Some dogs with low-maintenance coats may never need professional grooming services. If you plan to handle at least the minimum regular bathing responsibilities on your own, it is important to use a professional pet product that is safe and will keep your dog smelling great, such as MONAT Pet™ Duo.
Finding the Right Grooming Schedule for Your Pooch is an Individual Process
If you’ve read this entire article, and are still asking yourself, “How often should I get my dog groomed?” it is a good idea to begin asking the professionals mentioned above, such as your breeder or groomer.
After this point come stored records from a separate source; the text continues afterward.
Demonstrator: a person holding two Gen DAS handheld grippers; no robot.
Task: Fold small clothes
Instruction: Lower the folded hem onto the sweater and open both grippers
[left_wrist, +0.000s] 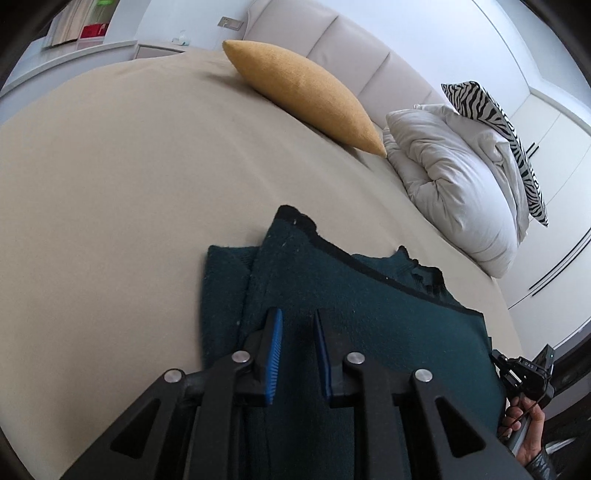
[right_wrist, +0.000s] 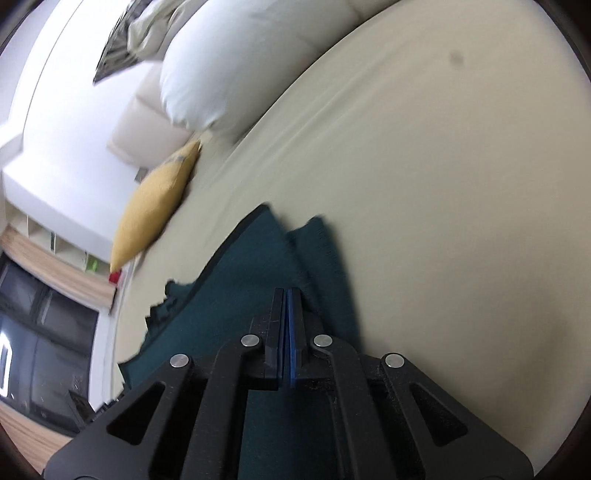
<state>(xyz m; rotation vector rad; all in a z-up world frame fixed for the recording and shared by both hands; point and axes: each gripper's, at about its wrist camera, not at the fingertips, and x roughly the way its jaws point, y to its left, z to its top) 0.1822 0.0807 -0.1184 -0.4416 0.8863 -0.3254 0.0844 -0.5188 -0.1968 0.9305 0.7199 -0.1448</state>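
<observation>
A soft, limp dark green knit garment (left_wrist: 332, 302) is lying partly folded near the yellow cushion (left_wrist: 303, 92), best pinched at its edges, the left gripper (left_wrist: 297, 354) hovering slightly apart over it, empty, and the right gripper (right_wrist: 287, 332) hanging fully closed, seemingly empty.

one green garment (left_wrist: 351, 317), three pillows (left_wrist: 303, 92)

The sweater (left_wrist: 332, 314) lies folded on the bed (left_wrist: 110, 184), near its foot edge. At the head edge a cushion (left_wrist: 306, 96) leans against the headboard (left_wrist: 343, 48). Beside the cushion, toward the bed's right corner, a pillow (left_wrist: 461, 184) lies with another cushion (left_wrist: 495, 122) on top of it.
</observation>
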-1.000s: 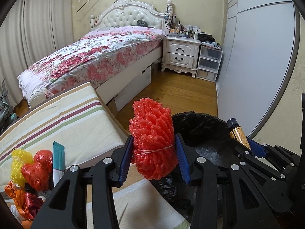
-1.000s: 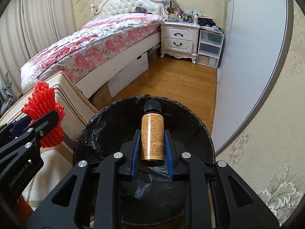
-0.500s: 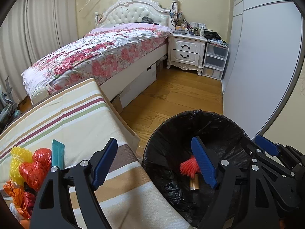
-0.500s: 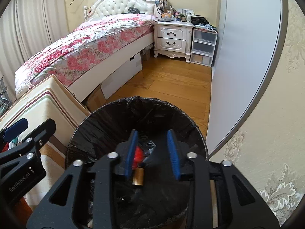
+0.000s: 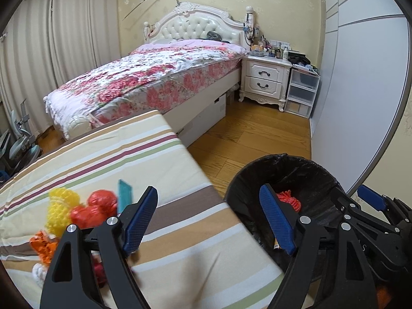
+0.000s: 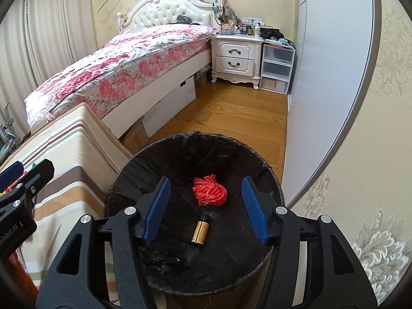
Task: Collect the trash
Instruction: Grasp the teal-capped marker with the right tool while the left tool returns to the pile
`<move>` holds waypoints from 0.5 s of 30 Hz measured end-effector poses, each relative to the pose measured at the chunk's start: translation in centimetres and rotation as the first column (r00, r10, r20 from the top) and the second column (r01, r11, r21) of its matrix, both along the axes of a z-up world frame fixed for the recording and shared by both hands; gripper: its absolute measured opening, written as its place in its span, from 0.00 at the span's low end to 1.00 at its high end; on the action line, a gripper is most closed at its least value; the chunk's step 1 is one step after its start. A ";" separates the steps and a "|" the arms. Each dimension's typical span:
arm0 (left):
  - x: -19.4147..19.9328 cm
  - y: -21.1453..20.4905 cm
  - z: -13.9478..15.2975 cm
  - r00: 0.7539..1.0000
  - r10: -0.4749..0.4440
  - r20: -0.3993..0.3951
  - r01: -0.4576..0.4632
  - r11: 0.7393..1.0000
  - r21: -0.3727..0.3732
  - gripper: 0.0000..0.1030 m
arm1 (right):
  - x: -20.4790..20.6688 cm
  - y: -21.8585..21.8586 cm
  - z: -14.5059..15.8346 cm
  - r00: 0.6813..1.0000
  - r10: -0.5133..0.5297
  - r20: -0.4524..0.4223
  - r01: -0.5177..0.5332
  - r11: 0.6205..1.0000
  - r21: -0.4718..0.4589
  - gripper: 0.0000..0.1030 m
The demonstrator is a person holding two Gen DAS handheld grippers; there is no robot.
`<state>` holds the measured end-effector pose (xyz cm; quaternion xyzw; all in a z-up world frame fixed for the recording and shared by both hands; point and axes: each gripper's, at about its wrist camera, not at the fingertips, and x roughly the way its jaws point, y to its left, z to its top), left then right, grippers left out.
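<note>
A bin with a black liner (image 6: 144, 159) (image 5: 239, 188) stands on the floor beside a striped surface. At its bottom lie a red foam net (image 6: 209, 191) (image 5: 289, 198) and a small gold bottle with a black cap (image 6: 200, 230). My right gripper (image 6: 204, 206) hangs over the bin, jaws opening, nothing between them. My left gripper (image 5: 208, 216) stands wide open and empty above the edge of the striped surface and the bin's rim. More trash lies at the left: a yellow net (image 5: 60, 208), a red net (image 5: 96, 208), a teal strip (image 5: 124, 195), orange pieces (image 5: 42, 243).
The striped cover (image 5: 116, 154) (image 6: 69, 139) ends right beside the bin. Beyond it are a bed with a floral quilt (image 5: 159, 77), a white nightstand (image 5: 265, 79), plastic drawers (image 5: 301, 90), wood floor (image 5: 247, 136) and a grey wardrobe door (image 5: 360, 90) at the right.
Both grippers opened and let go: the red net and the gold bottle dropped into the bin. My left gripper then swung left, off the bin toward the striped surface.
</note>
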<state>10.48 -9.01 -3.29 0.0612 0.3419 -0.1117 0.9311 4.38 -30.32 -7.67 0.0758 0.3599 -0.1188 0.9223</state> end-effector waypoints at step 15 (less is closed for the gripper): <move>-4.1 10.7 0.5 0.981 0.193 -0.009 -0.193 0.981 -0.002 0.77 | -1.7 8.9 0.5 0.980 0.198 -0.018 -0.198 0.980 0.001 0.55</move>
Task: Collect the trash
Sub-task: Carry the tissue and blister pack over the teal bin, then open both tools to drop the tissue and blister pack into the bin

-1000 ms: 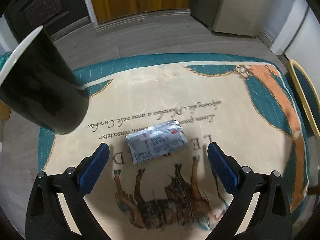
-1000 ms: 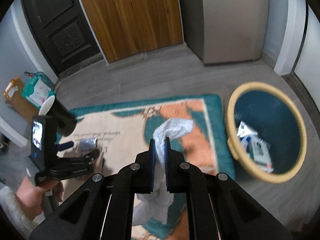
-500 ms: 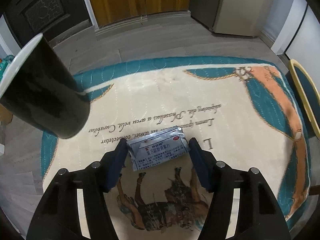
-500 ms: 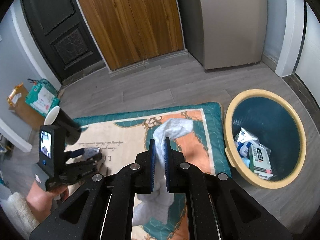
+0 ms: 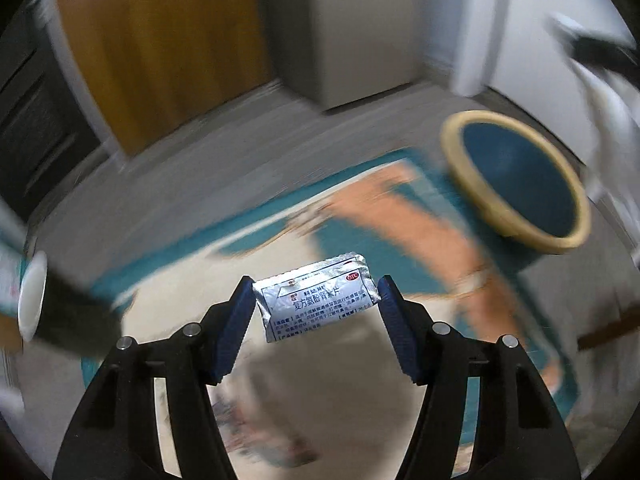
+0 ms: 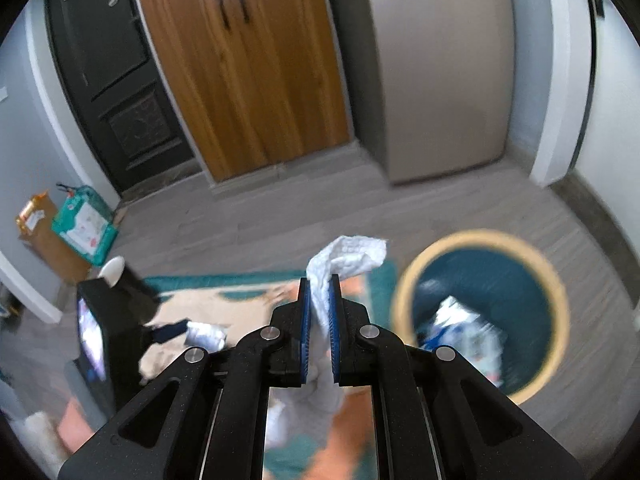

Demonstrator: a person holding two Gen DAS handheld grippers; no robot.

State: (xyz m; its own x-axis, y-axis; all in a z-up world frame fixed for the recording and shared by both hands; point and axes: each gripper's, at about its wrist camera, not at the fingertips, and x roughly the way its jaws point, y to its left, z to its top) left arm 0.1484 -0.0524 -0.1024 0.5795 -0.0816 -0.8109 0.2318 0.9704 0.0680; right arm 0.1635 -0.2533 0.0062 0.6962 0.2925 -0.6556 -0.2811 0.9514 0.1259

While there is no one right answer for every dog, keep in mind that the shorter your groomer clips the cut, the longer you will have between appointments. In addition, the longer you wait between grooming sessions, the more frequently you’ll need to attend to brushing and grooming at home.
Severe matting can cause various complications in your pup, ranging in severity from minor skin irritations like sunburns to more serious infections. Regular grooming is important to your pet’s overall health and well-being. So determining how often you should groom your dog shows that you plan to make it a priority to give the very best care to your best friend.